The research, published in the journal Scientific Reports, suggests that shifts in solar activity may have several notable impacts on Earth, including making our technology more vulnerable to the effects of solar blasts.
“The big threat to technology is what we call coronal mass ejections (CMEs), big eruptions of magnetic fields and plasma from the sun,” Mathew Owens, Associate Professor in Space Environment Physics in the Department of Meteorology, told Digital Trends. “They then travel through space and interact with the Earth’s own magnetic field, and that’s what creates the problems with technology. The most obvious technology that could be affected are satellites. You create very high-energy particles with CMEs and these can impact integrated circuits, as well as potentially flipping a bit in a chip, turning a 1 into a 0. That doesn’t seem like a big deal, but if it suddenly turns off one of your essential power systems it could be very significant.”
The magnetic activity of the sun rises and falls in predictable cycles, but according to Owens it could be set to fall significantly by 2050, possibly its largest such ebb in 300 years. This would mean that coronal mass ejections become less frequent, but when they do occur, they may be more intense. Such low activity will also shrink the size of the sun’s “atmosphere” by around one-third, allowing in more electrically charged particles from outside the solar system.

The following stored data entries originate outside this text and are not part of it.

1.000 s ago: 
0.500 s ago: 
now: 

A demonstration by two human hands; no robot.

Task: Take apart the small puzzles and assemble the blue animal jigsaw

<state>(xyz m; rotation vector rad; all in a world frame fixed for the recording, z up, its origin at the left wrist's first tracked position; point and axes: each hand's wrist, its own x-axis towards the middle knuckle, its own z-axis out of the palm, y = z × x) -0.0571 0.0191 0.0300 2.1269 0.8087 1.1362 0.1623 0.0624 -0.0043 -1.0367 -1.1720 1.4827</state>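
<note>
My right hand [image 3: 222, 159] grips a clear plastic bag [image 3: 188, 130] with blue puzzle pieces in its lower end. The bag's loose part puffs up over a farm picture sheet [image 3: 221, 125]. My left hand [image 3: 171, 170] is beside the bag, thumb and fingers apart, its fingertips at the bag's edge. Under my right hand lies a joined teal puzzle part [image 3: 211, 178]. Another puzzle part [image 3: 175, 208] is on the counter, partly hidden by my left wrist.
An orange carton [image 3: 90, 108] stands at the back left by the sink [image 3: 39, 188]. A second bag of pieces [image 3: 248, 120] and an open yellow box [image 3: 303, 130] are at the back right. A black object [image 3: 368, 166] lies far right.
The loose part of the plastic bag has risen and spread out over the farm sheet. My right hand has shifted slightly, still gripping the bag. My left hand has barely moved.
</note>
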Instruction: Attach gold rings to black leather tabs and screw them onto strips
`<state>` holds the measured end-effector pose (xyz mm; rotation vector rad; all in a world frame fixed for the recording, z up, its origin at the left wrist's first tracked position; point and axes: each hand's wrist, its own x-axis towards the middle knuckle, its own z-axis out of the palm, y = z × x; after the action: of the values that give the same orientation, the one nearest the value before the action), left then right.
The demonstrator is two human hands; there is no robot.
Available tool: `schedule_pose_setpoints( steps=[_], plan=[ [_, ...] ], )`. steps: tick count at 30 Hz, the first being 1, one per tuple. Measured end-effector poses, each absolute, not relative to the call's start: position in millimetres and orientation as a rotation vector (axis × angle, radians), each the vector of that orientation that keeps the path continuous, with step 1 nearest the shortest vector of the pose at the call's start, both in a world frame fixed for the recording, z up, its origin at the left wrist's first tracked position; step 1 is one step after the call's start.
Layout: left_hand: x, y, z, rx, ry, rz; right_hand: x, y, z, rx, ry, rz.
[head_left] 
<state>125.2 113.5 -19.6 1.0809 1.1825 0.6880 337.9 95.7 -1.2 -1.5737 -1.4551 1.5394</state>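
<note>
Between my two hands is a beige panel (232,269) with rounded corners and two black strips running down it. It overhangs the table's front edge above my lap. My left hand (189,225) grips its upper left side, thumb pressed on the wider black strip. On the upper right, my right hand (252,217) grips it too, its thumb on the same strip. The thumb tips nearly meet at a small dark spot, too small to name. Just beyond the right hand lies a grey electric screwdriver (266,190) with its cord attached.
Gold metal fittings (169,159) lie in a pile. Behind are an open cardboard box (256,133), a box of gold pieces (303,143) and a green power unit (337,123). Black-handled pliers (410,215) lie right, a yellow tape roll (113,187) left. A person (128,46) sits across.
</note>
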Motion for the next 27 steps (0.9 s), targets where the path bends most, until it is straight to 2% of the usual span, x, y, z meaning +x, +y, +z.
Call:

“We know that this solar activity has been declining since the 1950s,” Owens continued. “We have data that suggests this will probably carry on into the future. What we’ve been looking at is what the implications are going to be from this changing space weather.”
In addition to having a possible impact on our technology, the researchers point out several other potential repercussions. One could echo the so-called “Maunder Minimum” of solar activity in the 17th century, which resulted in lower-than-average winter temperatures in Europe and elsewhere. Another effect could be an increase in cancer-causing cosmic radiation, in addition to making the Northern Lights less visible in some parts of the world.
Speaking about the technological impacts, Owens said that there are a couple of solutions we could consider.
“If you know exactly which day one of these coronal mass ejections is going to arrive, you can do things like reduce the load on your power grid, so your transformers don’t burn out,” he said. “But that’s really difficult to do because it requires incredibly accurate forecasting. The alternative is to deal with the engineering side of things. If you know that the next couple of decades are going to be very bad from a space weather perspective, you can design the microchips that go on your satellites to be radiation hard, or reconfigure your power grid to better cope with these kind of solar fluctuations.”
And to think we were sure that having to install endless Windows updates was the biggest technological challenge we faced here in the twenty-first century!